**Instructions to follow**
Search the listing below for lines that hold the word "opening", and report only how many there are.

________________

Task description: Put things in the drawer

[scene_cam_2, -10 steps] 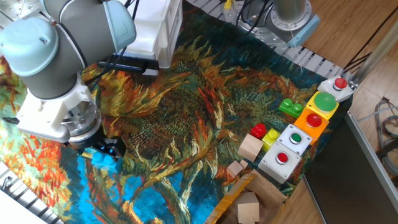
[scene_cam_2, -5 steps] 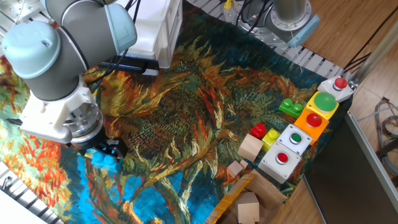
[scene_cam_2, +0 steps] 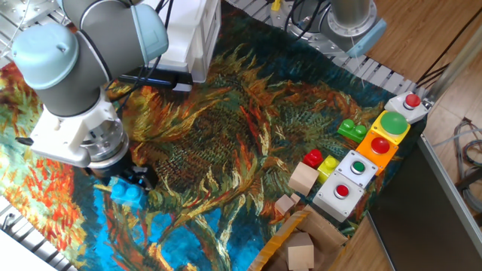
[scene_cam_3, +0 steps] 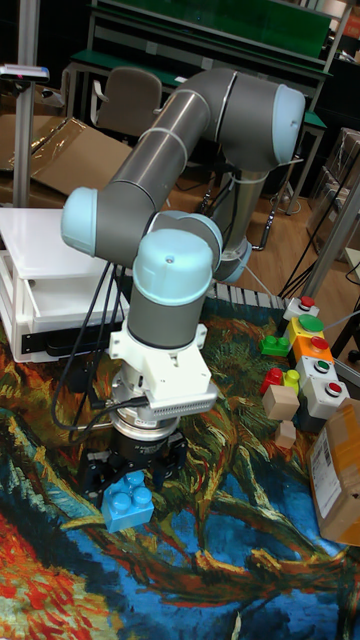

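Blue brick (scene_cam_3: 127,500) in closed gripper (scene_cam_3: 132,478)

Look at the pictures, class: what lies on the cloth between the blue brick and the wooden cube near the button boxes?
Nothing: between the blue brick and the wooden cube only bare painted cloth shows, clearest in the fixed view.

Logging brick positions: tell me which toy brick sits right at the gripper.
The blue brick, at the gripper on the cloth's near-left part. The green brick, red brick and yellow brick sit by the button boxes.
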`<state>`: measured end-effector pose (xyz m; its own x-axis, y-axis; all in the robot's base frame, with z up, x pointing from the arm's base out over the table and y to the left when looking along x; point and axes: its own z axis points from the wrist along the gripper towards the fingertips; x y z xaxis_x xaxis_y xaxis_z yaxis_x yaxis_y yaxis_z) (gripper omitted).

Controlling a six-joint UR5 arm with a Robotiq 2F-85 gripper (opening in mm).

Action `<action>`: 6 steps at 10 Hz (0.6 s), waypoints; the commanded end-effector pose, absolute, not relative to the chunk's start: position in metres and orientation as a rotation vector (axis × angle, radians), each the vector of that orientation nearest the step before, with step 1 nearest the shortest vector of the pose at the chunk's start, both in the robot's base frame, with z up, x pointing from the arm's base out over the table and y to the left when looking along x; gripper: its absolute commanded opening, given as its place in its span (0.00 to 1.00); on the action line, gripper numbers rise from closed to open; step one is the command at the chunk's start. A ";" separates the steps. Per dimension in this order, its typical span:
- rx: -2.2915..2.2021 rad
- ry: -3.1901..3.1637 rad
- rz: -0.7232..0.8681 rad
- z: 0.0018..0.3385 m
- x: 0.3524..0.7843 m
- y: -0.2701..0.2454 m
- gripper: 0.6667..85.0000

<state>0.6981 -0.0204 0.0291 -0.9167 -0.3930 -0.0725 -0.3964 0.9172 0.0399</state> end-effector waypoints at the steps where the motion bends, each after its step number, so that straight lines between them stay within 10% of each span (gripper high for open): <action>1: -0.567 2.997 0.115 0.028 0.702 -0.015 0.92; 4: -0.525 2.991 0.091 0.029 0.709 -0.017 0.59; 6: -0.506 3.023 0.021 0.034 0.707 -0.026 0.11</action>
<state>0.7051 -0.0223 0.0288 -0.9322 -0.3514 -0.0873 -0.3541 0.9350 0.0181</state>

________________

**Task result**
2